How to terminate all running tasks for an application in Tanzu Application Service for VMs
search cancel

How to terminate all running tasks for an application in Tanzu Application Service for VMs

book

Article ID: 298102

calendar_today

Updated On:

Products

VMware Tanzu Application Service for VMs

Issue/Introduction

This article outlines steps for terminating all running tasks for an application.

Note: There are only a few situation where you would want to terminate all running tasks for an application.

For example, one such scenario is where too many tasks overrun the auctioneer's ability to schedule new containers due to a bug in the org task quota limit. In this scenario, a few apps within an org had scheduled jobs that were able to collectively exceed this limit by a large amount. This affected the platform as a whole, as application restarts and restages were affected. In addition, new applications were unable to be pushed. The work around was to terminate all running tasks for these applications before the foundation could be stable again.

This bug has been patched and the fix is available in the following Tanzu Application Service for VMs (TAS for VMs) with CAPI versions:

  • TAS v2.7.36+ with CAPI release v1.84.16+
  • TAS v2.9.24+ with CAPI release v1.90.12+
  • TAS v2.10.16+ with CAPI release v1.95.6+
  • TAS v2.11.4+ with CAPI release v1.109.1+

For more information, refer to Modify quota validation for tasks that exceed the quota limit.
 

"[Bug Fix] Ensure Cloud Controller organization and space quota validations include limit for tasks run against an app that has been exceeded"


Important: It is important to note that the bug doesn't have to be present for the auctioneer to be impacted. It is only mentioned as an example.

There is no limit on the number of tasks that can be ran in each organization. If an organization quota does not impose the quota and if many orgs collectively try to start many tasks, it is possible to hit the auctioneer's max-in-flight-container limit and cause a similar situation. 

By default, the container-max-inflight setting is 200.

For example: 

a.
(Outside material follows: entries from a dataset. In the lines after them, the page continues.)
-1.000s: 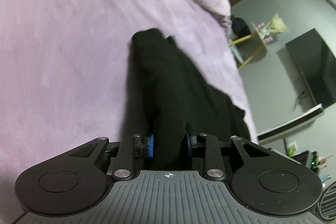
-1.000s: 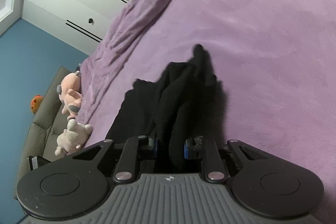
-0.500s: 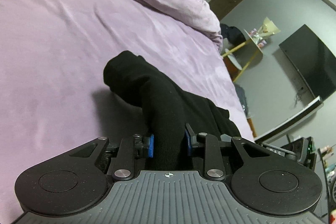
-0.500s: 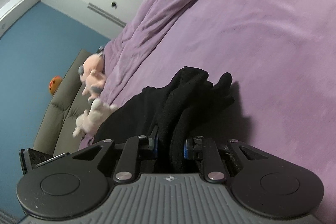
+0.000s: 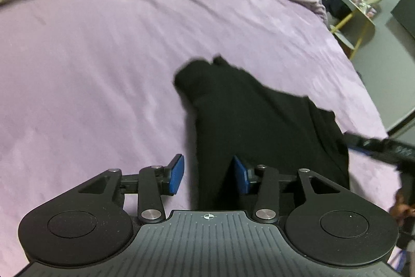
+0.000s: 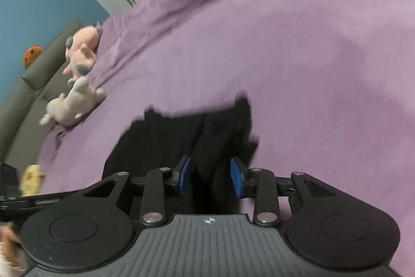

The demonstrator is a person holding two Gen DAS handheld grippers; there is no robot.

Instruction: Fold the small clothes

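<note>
**Black garment loose between both grippers on the purple bed**

A small black knit garment (image 5: 254, 121) lies on the soft purple bedspread (image 5: 103, 69), doubled over into a thick, uneven slab with a rounded folded end farthest from the camera and a jagged, stepped edge on its right side. The fabric is matte and dark enough that its creases barely show; in the right wrist view it is blurred.

The left gripper (image 5: 208, 173) has just been opening: its blue pads (image 5: 177, 174) stand apart with a strip of the cloth running between them, purple bedspread showing between the left pad and the cloth. The right gripper (image 6: 210, 175) has likewise just been opening, cloth between its blue pads, seemingly unpinched.

A pale plush toy (image 6: 72, 103) and a pink plush toy (image 6: 81, 51) sit at the bed's edge.
</note>
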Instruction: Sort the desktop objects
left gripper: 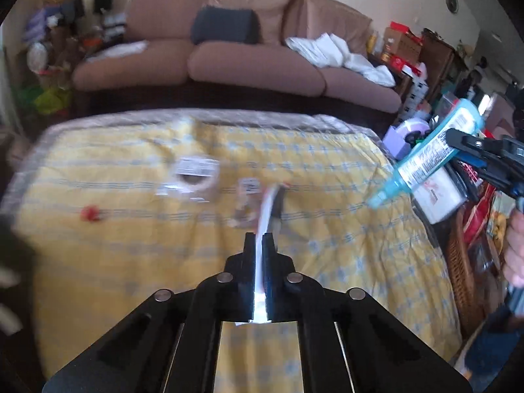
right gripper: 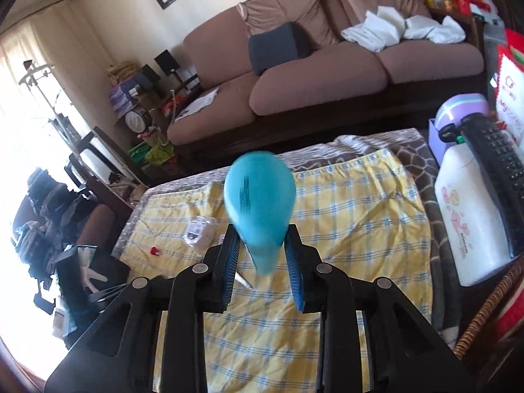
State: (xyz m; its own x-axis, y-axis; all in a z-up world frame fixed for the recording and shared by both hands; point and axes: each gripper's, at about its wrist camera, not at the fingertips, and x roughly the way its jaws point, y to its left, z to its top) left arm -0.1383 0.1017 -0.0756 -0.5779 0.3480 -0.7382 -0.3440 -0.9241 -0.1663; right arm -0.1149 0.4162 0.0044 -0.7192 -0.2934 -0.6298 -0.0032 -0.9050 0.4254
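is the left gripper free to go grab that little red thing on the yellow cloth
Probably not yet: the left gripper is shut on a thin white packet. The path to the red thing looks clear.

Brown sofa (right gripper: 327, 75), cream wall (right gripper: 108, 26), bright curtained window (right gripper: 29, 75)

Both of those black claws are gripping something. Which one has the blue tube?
The right gripper is clamped on the blue tube. The left gripper is shut on a thin white flat item instead.
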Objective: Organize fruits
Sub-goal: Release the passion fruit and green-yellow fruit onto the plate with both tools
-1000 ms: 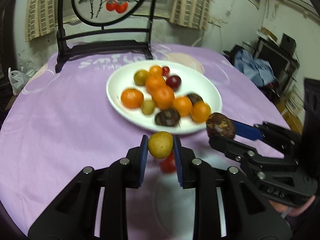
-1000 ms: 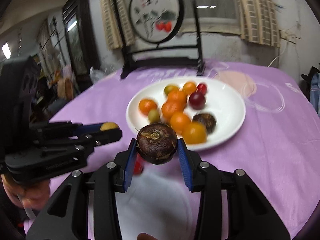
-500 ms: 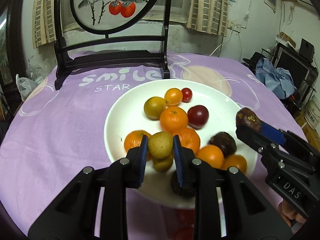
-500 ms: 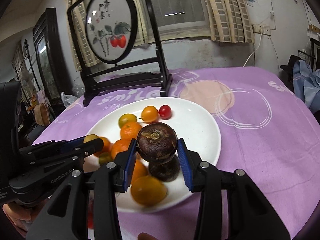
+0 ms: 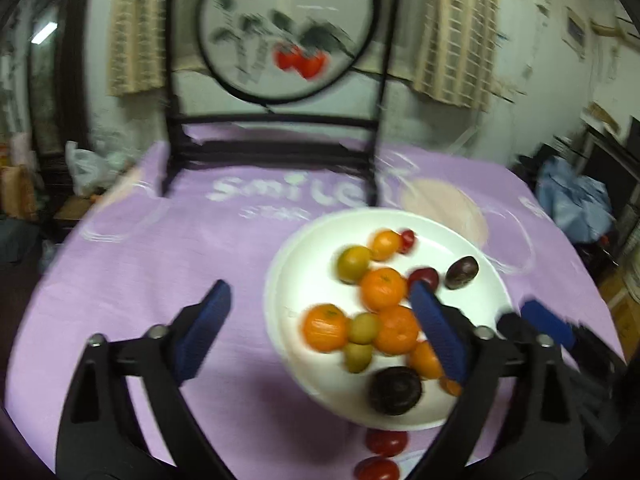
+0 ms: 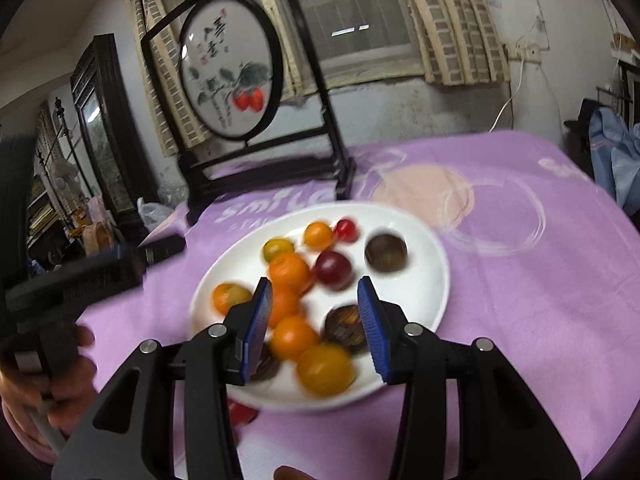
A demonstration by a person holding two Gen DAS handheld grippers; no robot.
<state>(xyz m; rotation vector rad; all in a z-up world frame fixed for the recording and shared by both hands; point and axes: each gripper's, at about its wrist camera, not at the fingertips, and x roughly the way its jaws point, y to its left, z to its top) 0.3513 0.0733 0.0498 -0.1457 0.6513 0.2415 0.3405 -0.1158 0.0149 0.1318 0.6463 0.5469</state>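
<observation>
A white plate (image 5: 316, 280) (image 6: 424, 280) on the purple tablecloth holds several oranges, small green fruits, red fruits and dark brown fruits. My left gripper (image 5: 320, 328) is open and empty above the plate's near left side. My right gripper (image 6: 316, 328) is open and empty above the plate's near edge. A dark brown fruit (image 6: 386, 253) (image 5: 462, 272) lies at the plate's far right. Yellow-green fruits (image 5: 362, 328) lie among the oranges. Two red tomatoes (image 5: 386, 442) lie on the cloth just in front of the plate.
A black-framed round painted screen (image 5: 288, 28) (image 6: 228, 68) stands on the table behind the plate. The right gripper (image 5: 548, 324) shows at the right of the left wrist view; the left gripper (image 6: 100, 276) shows at the left of the right wrist view.
Both grippers opened. The yellow-green fruit left my left gripper and the dark brown fruit left my right gripper; both now lie on the plate. Both grippers pulled back slightly.
</observation>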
In the cf manifest:
- name: diego_brain
  jobs:
  - name: auctioneer
    release: diego
    properties:
      diego:
        auctioneer:
          starting_container_count_maximum: 200

b. In the Operations Manager UI:

Screen Shot 2021-06-15 at 4.40.09 PM.png

If you have more than 200 containers in flight, you will see the following error in the auctioneer logs:
{"timestamp":"1620229866.015850067","source":"auctioneer","message":"auctioneer.auction.exceeded-max-inflight-container-creation","log_level":1,"data":{"max-inflight":200,"session":"261536","task-guid":"7069f732-bd9f-4edb-9f9c-56d515857ac2"}}

If app tasks is the reason this max-inflight-container-creation limit is being hit, then the following method can be used to identify the org, space, and app names that have the running tasks and terminate them.
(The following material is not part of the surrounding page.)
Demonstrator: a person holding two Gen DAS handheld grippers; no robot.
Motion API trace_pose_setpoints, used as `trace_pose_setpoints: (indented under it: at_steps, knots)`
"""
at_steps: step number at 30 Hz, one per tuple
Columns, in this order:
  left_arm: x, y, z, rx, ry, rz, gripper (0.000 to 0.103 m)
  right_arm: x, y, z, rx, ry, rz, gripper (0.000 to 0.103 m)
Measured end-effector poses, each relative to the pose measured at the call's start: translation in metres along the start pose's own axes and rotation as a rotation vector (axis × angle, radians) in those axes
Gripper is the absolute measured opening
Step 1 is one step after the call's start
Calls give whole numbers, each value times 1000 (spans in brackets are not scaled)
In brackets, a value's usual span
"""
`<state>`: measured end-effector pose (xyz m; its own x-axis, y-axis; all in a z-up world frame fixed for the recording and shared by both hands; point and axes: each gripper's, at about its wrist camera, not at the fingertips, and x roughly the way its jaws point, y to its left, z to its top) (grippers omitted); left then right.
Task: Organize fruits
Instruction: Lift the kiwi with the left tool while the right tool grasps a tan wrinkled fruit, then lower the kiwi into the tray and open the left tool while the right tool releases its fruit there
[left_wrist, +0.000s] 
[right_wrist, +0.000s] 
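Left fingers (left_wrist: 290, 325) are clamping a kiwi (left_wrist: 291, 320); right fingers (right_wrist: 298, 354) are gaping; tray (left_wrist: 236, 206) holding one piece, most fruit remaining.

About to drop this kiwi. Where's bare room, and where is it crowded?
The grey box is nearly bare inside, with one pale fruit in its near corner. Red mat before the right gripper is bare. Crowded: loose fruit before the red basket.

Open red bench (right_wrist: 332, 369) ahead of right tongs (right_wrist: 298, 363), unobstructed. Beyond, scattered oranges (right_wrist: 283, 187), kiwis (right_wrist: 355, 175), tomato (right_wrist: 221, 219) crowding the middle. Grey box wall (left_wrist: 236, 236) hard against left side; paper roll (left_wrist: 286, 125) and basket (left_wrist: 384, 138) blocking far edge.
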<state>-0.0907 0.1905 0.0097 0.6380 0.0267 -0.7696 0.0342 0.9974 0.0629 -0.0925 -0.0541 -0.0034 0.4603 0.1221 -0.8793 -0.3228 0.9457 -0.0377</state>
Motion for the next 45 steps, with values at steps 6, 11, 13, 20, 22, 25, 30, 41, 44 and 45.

Note: This method will terminate the tasks with brute force and they will not be able to complete; however, foundation stability should be returned.

Environment

Product Version: 2.9

Resolution

1. Identify the applications which have tasks running. The following command needs to be run where cfdot exists (such as any Diego VM) and the output is a CSV with the format of OrgName, SpaceName, ApplicationName:

cfdot tasks | jq -r '.env[] | select(.name=="VCAP_APPLICATION") | .value' | jq -r '[ .organization_name, .space_name, .application_name] | @csv' | sort

 

2. Using the cf CLI, target the Org(s)/Spaces(s) identified in the above output and run the following to cancel all running tasks associated with an application. Substitute YOUR_APPLICATION_NAME with the app name that you wish to terminate all tasks for:

for task in `cf tasks YOUR_APPLICATION_NAME | grep RUNNING | awk '{print $1}'`; do cf terminate-task YOUR_APPLICATION_NAME $task; done


For example:
 

diego_brain/734e9294-f703-44f5-aa9b-e16ad2fc611b:~# cfdot tasks | jq -r '.env[] | select(.name=="VCAP_APPLICATION") | .value' | jq -r '[ .organization_name, .space_name, .application_name] | @csv' | sort
"jgainey","playarea","logger_app"
"jgainey","playarea","logger_app"

$ cf t
api endpoint:   https://api.run-06.slot-59.pez.vmware.com
api version:    2.145.0
user:           admin
org:            jgainey
space:          playarea

jgainey@jgainey-a01 : ~/Documents/
$ for task in `cf tasks logger_app | grep RUNNING | awk '{print $1}'`; do cf terminate-task logger_app $task; done
Terminating task 344 of app logger_app in org jgainey / space playarea as admin...
OK

Terminating task 342 of app logger_app in org jgainey / space playarea as admin...
OK